ただ、この「釣り合いが大事」という直感を、Orehek らはむしろ否定しています (Orehek et al., 2018)。与える分と受け取る分が釣り合っているときに関係の満足は最大になる、という見方は自然に思えますが、釣り合っていないように見えることは必ずしも問題にならない、として理由をいくつか挙げています。
ひとつは、不均衡は見かけだけで、実は互いに与え合っている場合があるからです。親子がその例です。親が子に食事を与え、服を着せ、世話をしていることは誰の目にも明らかですが、子どもの側も、親に「人とつながっている」感覚や「次の世代を育てている」感覚を返しています。与えているのが一方だけに見えるのは、片方の与え方が目に見えやすく、もう片方が見えにくいだけ、というわけです。
もうひとつは、等価交換の発想では「与えること」を損として数えますが、この枠組みでは違うからです。先に書いたとおり、人は誰かの手段になることからも、自分に価値がある感覚や繋がりの感覚を受け取っています。つまり、たくさん与えている人はその分だけ損をしているのではなく、与えること自体から受け取っているものがある、というわけです。
そのうえで、ひとつめの親子の例は、もう一歩広げて解釈できるように思います。親にとって子は、愛する、世話をする、世代をつなぐ、という親自身の目標の手段として、何かを達成しなくても、存在するだけで手段性を満たしてしまっている。そう捉えれば、「役に立つかどうか」で人を見る枠組みの中に、無条件に相手を認める見方の居場所も、ちゃんと残されているように思います。
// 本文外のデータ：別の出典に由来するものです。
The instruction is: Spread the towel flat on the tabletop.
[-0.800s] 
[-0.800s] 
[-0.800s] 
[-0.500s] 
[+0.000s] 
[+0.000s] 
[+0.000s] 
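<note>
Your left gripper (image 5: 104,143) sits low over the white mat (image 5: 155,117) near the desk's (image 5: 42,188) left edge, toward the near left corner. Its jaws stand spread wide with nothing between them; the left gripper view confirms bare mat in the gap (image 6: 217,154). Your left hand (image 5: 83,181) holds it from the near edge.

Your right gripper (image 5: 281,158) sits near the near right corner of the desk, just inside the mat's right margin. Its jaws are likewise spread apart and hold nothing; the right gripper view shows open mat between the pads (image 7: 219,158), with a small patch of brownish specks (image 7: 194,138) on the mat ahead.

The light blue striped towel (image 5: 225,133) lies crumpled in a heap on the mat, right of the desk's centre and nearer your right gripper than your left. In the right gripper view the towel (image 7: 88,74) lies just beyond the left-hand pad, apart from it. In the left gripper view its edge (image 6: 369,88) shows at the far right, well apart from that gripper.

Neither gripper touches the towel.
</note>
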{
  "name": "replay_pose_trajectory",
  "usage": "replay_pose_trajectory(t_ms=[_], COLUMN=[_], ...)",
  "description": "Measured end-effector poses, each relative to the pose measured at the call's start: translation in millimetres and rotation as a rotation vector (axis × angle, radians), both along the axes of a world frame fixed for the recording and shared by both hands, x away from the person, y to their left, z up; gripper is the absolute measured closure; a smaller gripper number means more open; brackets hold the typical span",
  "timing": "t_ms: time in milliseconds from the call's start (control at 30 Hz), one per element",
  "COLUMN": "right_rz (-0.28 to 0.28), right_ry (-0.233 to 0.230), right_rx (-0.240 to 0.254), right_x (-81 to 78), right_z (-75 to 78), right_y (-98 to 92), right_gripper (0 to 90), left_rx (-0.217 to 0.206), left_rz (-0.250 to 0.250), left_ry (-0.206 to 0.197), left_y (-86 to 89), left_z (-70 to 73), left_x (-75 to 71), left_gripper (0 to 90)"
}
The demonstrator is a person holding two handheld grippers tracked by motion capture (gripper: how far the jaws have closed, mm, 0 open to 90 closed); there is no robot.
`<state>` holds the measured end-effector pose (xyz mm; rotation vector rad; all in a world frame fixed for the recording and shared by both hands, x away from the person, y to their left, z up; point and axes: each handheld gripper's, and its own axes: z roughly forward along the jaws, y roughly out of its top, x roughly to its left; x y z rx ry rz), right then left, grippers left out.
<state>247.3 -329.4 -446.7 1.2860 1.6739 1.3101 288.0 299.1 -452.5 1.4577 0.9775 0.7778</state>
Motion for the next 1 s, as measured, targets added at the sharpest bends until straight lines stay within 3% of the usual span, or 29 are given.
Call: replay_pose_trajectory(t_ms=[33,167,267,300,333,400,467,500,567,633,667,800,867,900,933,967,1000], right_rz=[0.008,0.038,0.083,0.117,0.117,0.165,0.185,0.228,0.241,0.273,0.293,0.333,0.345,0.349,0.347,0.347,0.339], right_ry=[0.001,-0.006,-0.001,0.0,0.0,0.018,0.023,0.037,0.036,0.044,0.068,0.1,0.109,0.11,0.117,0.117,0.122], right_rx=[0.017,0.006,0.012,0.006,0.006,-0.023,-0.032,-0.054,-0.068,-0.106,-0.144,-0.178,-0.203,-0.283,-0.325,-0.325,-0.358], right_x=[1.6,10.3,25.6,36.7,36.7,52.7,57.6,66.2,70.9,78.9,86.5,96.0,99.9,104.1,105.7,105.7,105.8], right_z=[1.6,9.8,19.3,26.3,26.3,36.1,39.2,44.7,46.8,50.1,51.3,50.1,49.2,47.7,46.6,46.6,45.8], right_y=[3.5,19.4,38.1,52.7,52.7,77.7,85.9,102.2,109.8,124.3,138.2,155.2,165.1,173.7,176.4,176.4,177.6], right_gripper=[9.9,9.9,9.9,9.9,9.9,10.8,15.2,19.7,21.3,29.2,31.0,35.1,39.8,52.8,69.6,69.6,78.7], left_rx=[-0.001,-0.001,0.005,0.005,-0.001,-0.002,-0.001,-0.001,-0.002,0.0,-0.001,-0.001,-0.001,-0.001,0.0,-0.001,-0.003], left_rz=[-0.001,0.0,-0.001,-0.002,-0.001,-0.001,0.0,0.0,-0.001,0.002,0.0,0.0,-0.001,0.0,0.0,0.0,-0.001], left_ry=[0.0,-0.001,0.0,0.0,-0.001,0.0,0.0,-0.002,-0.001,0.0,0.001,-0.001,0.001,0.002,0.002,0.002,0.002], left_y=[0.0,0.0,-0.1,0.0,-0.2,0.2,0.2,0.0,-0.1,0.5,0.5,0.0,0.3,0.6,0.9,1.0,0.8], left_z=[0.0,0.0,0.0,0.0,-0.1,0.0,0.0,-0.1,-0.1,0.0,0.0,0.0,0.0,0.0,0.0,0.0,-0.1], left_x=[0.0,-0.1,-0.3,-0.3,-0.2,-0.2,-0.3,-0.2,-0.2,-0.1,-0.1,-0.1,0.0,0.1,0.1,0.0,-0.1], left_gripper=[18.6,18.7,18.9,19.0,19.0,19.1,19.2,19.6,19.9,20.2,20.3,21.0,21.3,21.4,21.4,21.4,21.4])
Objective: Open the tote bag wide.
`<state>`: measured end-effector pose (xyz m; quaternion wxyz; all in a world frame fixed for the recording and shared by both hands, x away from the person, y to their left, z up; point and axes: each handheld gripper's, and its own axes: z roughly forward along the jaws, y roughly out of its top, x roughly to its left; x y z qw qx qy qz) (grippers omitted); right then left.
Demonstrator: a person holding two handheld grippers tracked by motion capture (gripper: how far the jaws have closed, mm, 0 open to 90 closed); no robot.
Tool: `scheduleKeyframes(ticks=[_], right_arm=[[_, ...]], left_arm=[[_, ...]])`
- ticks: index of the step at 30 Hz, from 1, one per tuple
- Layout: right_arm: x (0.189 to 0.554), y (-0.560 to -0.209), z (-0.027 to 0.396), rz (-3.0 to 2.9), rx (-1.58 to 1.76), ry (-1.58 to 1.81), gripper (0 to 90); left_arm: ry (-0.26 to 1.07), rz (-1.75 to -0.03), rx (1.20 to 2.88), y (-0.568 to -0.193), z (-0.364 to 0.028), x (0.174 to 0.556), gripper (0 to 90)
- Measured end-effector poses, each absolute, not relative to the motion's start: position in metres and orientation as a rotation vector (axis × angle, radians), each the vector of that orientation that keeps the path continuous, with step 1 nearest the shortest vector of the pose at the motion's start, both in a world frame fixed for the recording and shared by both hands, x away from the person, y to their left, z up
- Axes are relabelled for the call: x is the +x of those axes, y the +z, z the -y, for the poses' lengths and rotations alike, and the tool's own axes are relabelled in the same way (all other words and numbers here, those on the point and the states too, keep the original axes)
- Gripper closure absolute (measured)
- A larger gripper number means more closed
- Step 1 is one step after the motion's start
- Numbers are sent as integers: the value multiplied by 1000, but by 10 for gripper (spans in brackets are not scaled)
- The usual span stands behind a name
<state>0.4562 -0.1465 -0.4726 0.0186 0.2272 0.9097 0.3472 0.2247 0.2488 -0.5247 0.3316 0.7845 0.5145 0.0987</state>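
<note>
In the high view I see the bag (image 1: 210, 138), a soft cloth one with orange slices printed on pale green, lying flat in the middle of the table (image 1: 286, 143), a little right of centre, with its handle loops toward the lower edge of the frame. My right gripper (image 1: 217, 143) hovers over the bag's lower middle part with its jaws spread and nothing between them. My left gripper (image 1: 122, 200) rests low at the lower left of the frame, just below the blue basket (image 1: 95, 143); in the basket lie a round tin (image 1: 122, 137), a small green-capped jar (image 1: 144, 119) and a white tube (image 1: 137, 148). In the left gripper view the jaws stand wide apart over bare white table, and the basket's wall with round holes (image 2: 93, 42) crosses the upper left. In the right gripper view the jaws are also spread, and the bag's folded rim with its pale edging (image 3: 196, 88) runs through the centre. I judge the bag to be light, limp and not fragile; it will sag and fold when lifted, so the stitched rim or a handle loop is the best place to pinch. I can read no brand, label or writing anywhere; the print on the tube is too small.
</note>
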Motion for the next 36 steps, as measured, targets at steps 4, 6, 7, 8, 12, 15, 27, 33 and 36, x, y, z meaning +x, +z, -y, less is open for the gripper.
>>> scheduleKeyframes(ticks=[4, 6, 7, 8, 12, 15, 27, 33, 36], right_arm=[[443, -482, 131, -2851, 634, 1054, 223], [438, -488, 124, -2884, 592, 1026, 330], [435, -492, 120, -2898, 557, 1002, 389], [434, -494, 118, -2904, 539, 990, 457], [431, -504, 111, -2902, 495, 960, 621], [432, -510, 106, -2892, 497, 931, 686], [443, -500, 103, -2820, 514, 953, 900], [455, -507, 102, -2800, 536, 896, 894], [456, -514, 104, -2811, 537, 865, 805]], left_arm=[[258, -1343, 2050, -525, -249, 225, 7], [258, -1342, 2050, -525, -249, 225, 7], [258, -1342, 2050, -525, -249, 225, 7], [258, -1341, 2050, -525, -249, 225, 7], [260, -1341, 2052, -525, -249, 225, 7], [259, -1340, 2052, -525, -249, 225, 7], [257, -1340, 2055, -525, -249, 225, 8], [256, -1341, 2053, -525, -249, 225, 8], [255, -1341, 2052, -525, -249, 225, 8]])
ということで、私のもやもやはだいぶ晴れました。自分が相手の役に立つには、と考えるだけでなく、相手が「自分は役に立てている」と感じられる機会をどう渡すか、という方向でもやさしく在ろうとすることができる、という見方も得られて、今回読み直した甲斐があった気がします。
参考
- Fitzsimons, G. M., & Fishbach, A. (2010). Shifting closeness: Interpersonal effects of personal goal progress. Journal of Personality and Social Psychology, 98(4), 535–549.
- Orehek, E., & Forest, A. L. (2016). When people serve as means to goals: Implications of a motivational account of close relationships. Current Directions in Psychological Science, 25(2), 79–84.
- Orehek, E., & Weaverling, C. G. (2017). On the nature of objectification: Implications of considering people as means to goals. Perspectives on Psychological Science, 12(5), 719–730.
- Orehek, E., Forest, A. L., & Barbaro, N. (2018). A people-as-means approach to interpersonal relationships. Perspectives on Psychological Science, 13(3), 373–389.